According to a 2024 Chapman University poll, Americans are most worried about corrupt leaders (e.g., Trump), cyberterrorism, illness and death, nuclear war, and financial precarity. A platform that addressed growing fears about A.I.–driven layoffs, mitigated ongoing frustrations with the cost of housing and health care, and promised to restore nonpartisanship in government might actually have legs, but Musk himself is almost uniquely unsuited to that role. He is one of Earth’s leading A.I. snake-oil salesmen, has used DOGE primarily to destroy the government’s capacity to rein in corruption, and has never shown the slightest interest in America’s various affordability crises.
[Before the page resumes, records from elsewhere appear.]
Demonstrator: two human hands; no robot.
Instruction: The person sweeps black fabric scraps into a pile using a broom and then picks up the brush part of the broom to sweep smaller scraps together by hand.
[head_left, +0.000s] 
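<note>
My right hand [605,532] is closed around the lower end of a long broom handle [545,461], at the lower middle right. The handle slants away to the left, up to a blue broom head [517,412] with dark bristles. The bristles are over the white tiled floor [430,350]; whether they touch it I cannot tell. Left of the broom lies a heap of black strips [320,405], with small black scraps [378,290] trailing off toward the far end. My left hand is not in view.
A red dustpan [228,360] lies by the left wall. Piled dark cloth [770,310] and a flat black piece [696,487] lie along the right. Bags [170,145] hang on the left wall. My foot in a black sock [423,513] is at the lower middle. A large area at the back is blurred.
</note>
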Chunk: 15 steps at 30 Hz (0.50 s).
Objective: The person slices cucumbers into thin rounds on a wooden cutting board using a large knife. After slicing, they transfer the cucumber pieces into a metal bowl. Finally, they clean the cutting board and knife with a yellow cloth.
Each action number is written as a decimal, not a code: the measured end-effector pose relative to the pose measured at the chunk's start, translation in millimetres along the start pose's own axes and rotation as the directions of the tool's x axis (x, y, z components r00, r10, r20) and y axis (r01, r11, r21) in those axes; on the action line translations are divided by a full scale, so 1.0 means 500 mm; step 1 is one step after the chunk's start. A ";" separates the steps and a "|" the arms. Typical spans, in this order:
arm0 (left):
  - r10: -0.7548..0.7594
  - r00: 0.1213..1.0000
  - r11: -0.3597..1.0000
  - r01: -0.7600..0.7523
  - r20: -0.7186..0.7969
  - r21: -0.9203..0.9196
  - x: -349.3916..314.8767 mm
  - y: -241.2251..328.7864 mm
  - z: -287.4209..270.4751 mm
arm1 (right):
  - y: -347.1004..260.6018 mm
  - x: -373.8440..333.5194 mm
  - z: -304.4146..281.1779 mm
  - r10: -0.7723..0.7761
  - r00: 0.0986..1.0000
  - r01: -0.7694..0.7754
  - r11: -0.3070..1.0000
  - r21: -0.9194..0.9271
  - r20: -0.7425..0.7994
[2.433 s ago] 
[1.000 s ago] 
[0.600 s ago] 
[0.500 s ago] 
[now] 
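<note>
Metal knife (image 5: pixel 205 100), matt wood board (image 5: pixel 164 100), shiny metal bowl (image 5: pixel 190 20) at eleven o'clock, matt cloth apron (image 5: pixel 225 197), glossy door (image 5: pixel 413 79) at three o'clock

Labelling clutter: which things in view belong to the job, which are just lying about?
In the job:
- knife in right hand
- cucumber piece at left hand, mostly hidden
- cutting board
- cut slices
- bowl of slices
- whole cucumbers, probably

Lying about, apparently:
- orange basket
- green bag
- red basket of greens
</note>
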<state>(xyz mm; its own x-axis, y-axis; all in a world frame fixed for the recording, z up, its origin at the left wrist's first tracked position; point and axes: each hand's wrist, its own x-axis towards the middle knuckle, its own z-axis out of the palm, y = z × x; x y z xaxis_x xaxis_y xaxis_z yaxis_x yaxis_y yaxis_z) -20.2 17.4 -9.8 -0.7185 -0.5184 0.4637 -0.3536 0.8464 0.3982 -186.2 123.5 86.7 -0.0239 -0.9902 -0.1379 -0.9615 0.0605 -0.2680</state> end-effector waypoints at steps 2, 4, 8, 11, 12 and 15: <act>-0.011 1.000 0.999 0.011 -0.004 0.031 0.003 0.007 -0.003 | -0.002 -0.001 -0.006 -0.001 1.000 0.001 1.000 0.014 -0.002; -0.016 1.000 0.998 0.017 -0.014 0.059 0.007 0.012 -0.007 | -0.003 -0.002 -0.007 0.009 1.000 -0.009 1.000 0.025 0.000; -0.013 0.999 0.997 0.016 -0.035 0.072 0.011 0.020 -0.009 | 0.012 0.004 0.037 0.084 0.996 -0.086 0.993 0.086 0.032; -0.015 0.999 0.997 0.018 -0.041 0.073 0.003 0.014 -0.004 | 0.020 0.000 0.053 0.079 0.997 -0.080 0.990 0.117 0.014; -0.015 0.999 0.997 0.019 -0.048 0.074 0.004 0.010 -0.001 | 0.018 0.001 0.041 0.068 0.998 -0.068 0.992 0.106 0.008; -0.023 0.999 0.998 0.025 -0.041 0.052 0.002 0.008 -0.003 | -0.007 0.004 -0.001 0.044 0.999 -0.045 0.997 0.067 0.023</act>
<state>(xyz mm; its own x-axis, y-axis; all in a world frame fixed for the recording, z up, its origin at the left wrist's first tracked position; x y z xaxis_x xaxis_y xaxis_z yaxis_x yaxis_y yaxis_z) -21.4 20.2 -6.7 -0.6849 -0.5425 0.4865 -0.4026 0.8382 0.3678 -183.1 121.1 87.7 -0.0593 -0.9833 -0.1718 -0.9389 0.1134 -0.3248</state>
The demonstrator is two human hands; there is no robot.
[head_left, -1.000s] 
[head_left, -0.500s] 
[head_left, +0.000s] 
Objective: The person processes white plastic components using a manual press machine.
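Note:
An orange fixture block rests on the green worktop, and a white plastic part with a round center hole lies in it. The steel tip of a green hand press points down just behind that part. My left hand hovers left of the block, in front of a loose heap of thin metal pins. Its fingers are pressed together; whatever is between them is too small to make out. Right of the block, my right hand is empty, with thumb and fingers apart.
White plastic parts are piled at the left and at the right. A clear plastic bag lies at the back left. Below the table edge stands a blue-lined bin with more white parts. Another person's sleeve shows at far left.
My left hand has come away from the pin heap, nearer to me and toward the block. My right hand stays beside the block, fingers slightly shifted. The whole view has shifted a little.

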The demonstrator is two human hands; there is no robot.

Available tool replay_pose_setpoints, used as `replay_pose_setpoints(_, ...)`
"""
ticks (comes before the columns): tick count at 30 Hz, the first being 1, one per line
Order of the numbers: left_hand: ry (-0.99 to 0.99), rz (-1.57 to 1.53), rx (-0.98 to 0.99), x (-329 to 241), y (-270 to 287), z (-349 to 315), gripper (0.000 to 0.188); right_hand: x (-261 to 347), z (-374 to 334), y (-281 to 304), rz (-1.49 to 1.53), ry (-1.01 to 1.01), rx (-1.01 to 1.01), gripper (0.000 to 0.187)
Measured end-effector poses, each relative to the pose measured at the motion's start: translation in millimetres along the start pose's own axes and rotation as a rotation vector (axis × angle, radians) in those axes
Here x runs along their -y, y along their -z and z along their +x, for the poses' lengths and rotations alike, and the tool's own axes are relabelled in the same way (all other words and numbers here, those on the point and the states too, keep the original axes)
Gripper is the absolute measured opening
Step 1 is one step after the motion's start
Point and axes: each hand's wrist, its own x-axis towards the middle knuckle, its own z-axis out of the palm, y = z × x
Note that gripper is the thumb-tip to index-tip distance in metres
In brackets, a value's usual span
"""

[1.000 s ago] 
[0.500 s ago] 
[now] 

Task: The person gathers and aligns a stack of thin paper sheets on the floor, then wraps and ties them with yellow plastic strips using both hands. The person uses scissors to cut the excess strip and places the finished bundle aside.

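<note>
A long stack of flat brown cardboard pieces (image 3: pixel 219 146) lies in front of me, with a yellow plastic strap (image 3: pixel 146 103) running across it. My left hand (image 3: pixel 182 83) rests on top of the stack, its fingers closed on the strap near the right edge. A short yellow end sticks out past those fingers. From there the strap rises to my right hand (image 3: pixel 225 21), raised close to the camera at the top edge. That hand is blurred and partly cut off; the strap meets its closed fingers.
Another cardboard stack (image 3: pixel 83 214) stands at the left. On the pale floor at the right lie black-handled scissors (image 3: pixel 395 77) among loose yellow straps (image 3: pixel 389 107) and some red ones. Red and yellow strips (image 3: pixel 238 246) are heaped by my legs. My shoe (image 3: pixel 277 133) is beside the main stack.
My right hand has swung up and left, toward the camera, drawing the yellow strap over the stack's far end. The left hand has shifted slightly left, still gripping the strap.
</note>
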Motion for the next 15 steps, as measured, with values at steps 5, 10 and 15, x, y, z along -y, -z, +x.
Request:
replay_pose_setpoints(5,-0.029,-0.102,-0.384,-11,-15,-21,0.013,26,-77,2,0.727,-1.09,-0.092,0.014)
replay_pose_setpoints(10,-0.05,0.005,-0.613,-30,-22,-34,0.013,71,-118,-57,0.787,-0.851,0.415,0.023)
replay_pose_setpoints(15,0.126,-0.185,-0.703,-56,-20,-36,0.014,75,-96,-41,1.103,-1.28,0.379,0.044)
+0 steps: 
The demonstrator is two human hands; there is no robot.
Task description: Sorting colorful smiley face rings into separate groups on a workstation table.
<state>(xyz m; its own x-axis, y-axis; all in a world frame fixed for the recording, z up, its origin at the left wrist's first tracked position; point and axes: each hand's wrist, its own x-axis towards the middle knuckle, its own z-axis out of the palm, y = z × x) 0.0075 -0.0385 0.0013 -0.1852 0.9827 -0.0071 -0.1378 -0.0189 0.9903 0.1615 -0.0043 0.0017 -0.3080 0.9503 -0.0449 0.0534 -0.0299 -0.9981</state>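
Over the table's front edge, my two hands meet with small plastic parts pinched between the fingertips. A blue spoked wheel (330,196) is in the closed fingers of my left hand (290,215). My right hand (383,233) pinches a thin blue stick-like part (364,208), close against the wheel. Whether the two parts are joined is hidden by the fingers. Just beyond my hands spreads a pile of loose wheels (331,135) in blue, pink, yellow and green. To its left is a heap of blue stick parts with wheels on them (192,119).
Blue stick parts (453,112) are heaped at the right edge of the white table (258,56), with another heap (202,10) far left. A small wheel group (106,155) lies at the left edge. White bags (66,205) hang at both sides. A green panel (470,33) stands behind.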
Yes, Musk has more liquidity than many medium-sized countries, and he owns his own propaganda website whose algorithms he can manipulate at will to signal boost whatever rancid conspiracy is on his mind. But while there’s no denying that he commands a cult of credulous followers on X and can throw gobsmacking stacks of cash at his new project, the ideal third-party standard-bearer would probably not be a widely despised man with a not-so-secret drug problem, a lurid personal history that cries out for a Discovery Channel reality show, and a recent history of repulsing anyone who comes into contact with him. According to Nate Silver’s tracker, Musk’s net favorability is pushing –22 points, making him less popular than Trump, Vice President J.D. Vance, and even reliably disliked congressional leaders like House Speaker Mike Johnson.

Despite all that, Democrats have little to lose by hoping that Musk can, against all odds, fracture the Republican coalition, or at least peel off enough of it to swing tight races over the next few cycles. Although most third-party candidates pull more evenly from Democrats and Republicans than you might think, polling suggests Musk and his party pose no threat at all to Democrats given his impressively thorough alienation of anyone to the left of Ted Cruz. So, by all means, throw some popcorn in the microwave and hope for maximum MAGA mayhem—just don’t count on the America Party to be the pinch that wakes us up from our ongoing political nightmare.